When I returned from my trip Monday morning, the East Austin Street Retriever and I headed out for a walk right at daybreak. I wore sandals, because all my other shoes were locked in the room where my wife and daughter were sleeping, and what passes for November cool in Austin seemed balmy after a long weekend in the North. We walked down past the new bus depot that connects passengers to the small towns to the east, cut through the deserted traffic island, and then worked our way up the giant mound the regional tollway authority built a few years ago between the onramp and the loop road.
The big berm is one of those landscaping features whose enigmatic purpose lends it a certain archaic mystery, even though it just appeared and I saw them build it. At the beginning, they constructed a huge concrete vault at the base, which looked like some sort of engineered drainage but had the right dimensions for the burial tomb of a frontage road pharaoh, and when the whole thing was done, its bulldozed gradients and wild foliage recalled the effigy mounds that dotted the landscape of my Midwestern youth. Maybe it's because I was raised among the ghosts of ancient mound builders that I felt the compulsion to climb this one and greet the dawn, which appeared like a sliver of fire burning through the aperture between two layers of low morning clouds, parallel to the overpass.
A month ago the mound was covered in tall sunflowers, but they mowed the ones that hadn’t already died off after the big bloom, and as we walked up it you could see how many of the wild canids that live in the woods behind the factories have been using it as a high vantage trail—coyotes and foxes and free-roaming dogs who left fresh weekend tracks in the mix of mud and mulch that the mound builders layered over their project. More surprising were the tracks of horses, there on top of the tracks left by the treads of the last bulldozer to come through. Two riders on big mounts, headed into town.
It’s not that unusual to encounter riders on horseback in Austin, where it’s still legal to ride in the public streets, but it’s always remarkable. They featured in a story I wrote a few years ago, but the hipsters on horses craze I foresaw never materialized. The riders you see are mostly guys from the neighborhood, who gravitate to horses and mules the way some guys gravitate to modded-out muscle cars. But I wonder how they looked to the passing cars, trotting along the man-made ridgeline like apparitions from another time. Nomads of the future.

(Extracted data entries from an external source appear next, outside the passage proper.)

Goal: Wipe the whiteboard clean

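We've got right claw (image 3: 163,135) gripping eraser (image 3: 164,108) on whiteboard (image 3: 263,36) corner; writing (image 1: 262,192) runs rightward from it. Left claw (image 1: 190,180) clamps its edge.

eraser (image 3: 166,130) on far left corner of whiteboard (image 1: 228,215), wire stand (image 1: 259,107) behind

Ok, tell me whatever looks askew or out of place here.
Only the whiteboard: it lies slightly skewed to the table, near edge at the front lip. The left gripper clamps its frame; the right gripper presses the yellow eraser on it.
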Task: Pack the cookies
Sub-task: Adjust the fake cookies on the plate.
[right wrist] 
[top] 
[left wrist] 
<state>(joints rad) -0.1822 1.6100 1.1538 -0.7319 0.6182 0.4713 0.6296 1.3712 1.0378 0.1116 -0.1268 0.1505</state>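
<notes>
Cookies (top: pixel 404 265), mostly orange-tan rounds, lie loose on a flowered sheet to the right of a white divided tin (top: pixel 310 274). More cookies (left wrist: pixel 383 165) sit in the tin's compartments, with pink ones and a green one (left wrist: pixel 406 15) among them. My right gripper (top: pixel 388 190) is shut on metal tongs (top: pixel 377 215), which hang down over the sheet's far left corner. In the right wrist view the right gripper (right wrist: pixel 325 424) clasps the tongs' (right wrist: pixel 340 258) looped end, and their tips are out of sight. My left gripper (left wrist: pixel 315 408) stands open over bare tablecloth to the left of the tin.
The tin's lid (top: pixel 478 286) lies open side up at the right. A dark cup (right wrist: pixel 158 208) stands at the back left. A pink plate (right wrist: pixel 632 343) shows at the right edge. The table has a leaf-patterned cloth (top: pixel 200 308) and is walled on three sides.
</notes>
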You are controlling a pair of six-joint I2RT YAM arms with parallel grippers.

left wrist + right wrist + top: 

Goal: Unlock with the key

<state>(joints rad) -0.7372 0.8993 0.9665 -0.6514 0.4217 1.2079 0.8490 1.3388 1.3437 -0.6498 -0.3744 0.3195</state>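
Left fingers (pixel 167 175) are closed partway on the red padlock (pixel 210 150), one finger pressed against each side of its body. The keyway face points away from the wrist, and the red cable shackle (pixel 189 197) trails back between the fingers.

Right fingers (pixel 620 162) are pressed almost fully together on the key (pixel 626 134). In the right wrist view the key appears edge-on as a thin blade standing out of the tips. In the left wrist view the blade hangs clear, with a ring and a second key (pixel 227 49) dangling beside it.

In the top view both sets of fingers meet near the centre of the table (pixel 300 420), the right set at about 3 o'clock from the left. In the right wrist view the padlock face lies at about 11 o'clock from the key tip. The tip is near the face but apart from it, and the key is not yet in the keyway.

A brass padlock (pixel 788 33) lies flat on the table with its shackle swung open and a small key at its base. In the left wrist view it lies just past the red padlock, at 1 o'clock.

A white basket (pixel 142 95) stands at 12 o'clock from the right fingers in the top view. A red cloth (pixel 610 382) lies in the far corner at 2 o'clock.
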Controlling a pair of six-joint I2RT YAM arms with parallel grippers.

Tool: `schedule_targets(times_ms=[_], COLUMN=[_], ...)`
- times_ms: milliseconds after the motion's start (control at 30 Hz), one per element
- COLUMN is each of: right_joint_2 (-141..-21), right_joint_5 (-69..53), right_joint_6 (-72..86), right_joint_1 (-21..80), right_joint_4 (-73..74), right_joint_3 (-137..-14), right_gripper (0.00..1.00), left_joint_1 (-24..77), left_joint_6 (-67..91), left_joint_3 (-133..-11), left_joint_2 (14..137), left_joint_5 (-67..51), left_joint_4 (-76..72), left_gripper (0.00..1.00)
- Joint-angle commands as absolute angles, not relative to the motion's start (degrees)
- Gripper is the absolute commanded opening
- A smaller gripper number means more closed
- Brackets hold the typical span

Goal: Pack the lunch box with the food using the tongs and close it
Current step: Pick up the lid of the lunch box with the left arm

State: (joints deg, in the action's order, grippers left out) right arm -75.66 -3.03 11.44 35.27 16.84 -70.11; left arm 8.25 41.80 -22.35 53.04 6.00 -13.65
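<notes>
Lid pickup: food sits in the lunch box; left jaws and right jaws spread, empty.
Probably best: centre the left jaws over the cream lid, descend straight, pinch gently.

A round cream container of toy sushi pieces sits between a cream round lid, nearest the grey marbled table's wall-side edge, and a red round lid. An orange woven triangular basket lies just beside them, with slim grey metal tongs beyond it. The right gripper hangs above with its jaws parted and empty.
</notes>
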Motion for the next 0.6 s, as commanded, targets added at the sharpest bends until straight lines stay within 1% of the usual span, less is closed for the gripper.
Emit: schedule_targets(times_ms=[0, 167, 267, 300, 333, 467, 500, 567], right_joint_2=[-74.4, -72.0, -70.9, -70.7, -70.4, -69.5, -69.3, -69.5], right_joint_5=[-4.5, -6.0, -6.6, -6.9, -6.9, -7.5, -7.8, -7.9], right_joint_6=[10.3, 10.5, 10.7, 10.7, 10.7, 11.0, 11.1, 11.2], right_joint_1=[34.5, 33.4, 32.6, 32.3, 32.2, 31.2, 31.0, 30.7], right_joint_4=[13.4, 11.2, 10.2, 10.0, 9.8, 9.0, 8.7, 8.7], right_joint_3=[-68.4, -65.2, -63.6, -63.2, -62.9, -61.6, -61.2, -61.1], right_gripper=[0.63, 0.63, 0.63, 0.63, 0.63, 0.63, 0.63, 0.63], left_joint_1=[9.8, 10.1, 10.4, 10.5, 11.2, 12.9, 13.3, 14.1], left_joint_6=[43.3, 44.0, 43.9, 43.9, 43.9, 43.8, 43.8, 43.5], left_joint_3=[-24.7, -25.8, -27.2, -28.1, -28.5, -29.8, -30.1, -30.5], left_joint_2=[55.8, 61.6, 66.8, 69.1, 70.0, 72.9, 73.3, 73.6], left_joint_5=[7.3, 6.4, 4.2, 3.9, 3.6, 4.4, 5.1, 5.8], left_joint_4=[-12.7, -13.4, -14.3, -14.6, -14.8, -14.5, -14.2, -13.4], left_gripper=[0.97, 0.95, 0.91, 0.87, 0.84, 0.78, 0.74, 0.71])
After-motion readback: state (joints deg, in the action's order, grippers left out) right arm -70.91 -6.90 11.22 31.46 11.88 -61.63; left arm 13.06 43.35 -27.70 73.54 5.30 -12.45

The week ended with what the nerds who try to turn farmer’s almanacs into clickbait call the Beaver Moon. I saw it coming up Thursday evening as I attended a happy hour on the deck of a downtown office building, briefly orange as it appeared above the horizon. It woke me that night around three a.m., filling our room with cold white light through the window. I thought about the name and its evocation of animals getting ready for winter. And then I remembered how the anthropologist I went artifact hunting with before my trip mentioned that a beaver has moved into our neighborhood, in a spot I have long been meaning to explore.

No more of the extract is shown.